Yeshua Explored

11th April 2022

Flockdown Church

The Church after the first Lockdown

(This series of articles was written a year after the first lockdown in March/April 2021)

Previous articles are still available on the Premier Christian radio website – https://www.premierchristianradio.com/Blogs2/Yeshua-Explored  – (until they finally pull the plug!)

When I wrote Flockdown, the first lockdown had just been forced upon us. It was late March 2020 and we had no way of knowing that most of the coming year was going to be much of the same. I referred to this imposition as ‘Flockdown’, the separation of the real church (the Ekklesia, the people of God) from their places of worship, mistakenly also called “churches”. Without delving too deeply, I described it as an intentional act of God, a revolutionary act to provoke a re-think concerning the sad ways into which the Western church has fallen. Did a re-think happen? Well, we are now a year after those times and the scenarios painted in that first book. So, what of now?

If you haven’t read the previous articles and are unaware of the journey that this author has dragged people through over the last decade or so, then some of it may be a trifle strange and unfamiliar. But be re-assured, the journey has been an exciting one for some of us and the events of the past year have, if anything, put a seal on things and reinforced many teachings. For instance, one persistent theme in our investigation into Hebraic thinking – the mindset of Jesus and his contemporaries – is the need to break down structures and hierarchies and return to a family-based, individually-empowered and community-driven expression of our faith. This has been a consequence of ‘the year of Covid’ and came as a revolution (forced upon us) rather than a gradual change in the Church (an evolution).

What had been theory, apparently unworkable because of the fixed momentum of an impervious Church, has now become practice, with even Bishops of the Church of England proudly proclaiming (as if this was a new concept!), ‘we are beginning to realise that the Church is about the people not the buildings’. It’s as if God has the Church by the throat and is trying to squeeze sense into it. Now perhaps you’ll listen to My Word?!

May I say, at this point, is that all you will read in these articles have been intended to build-up, not to destroy. Any problem that the Church has inherited is in regard to the systems that it has created, as a result of a worldly mindset. Good people have always functioned despite these systems and any criticism here is not directed towards them. Instead, we should view them as heroes of the faith, who have risen above the self-inflicted shackles and fulfilled God’s vision for their lives.

The Book of Haggai (well worth reading now, it’s very short) formed a commentary to what has happened and it is still playing out, particularly as many of its warnings and predictions have not yet been taken onboard by a Church that’s still largely dazed and confused. We will return to key verses as our story unfolds.

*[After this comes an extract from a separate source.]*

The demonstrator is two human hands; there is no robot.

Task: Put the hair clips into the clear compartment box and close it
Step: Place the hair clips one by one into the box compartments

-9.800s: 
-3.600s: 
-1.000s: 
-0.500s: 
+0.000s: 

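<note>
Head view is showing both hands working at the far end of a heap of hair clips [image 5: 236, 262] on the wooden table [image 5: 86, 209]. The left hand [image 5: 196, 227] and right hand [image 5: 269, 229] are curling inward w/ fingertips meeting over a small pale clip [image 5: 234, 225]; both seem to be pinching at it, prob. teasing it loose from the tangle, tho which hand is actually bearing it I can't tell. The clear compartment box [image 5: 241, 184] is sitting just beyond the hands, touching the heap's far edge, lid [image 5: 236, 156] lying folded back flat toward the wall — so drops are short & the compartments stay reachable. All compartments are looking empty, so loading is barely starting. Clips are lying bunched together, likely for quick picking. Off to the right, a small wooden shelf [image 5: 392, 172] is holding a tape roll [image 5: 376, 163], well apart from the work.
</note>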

So here we are, a year later and a year wiser. It has been some journey, hasn’t it? Not one that will be revisited by most in some future time with anything approaching nostalgia and sepia-toned remembrances. This Year of Covid will go down in history, mostly as a dark troubling time, with severe impact on all aspects of society worldwide, from health to the economy, from mental well-being to financial distress. There have been positives among the gloom, but most people, mourning for the certainties and freedoms of ‘pre-Covid’, will be hard pressed to think of any. They were quite content with how things were before, with comfortable predictable lifestyles largely unaffected by external restrictions. The very idea of ‘lockdown’ just a couple of years ago would have been laughable and consigned to a Netflix dystopia rather than an everyday reality that had reared its ugly head three times over the last year.

Are we really in a ‘new normal?’ Even those uncontaminated by the various conspiracy theories will be stirred into thought over such things now that we have lived through such a strange disturbing period. Perhaps many who had been lulled into general torpor through previous comforts, have now been stirred into uncomfortable ideas, thinking new thoughts. This may be a good thing and a wake-up call for many, particularly to those who have been forced to look for meanings. The harvest perhaps is riper than ever, ready for plucking? Perhaps even some in the Church may also have woken up?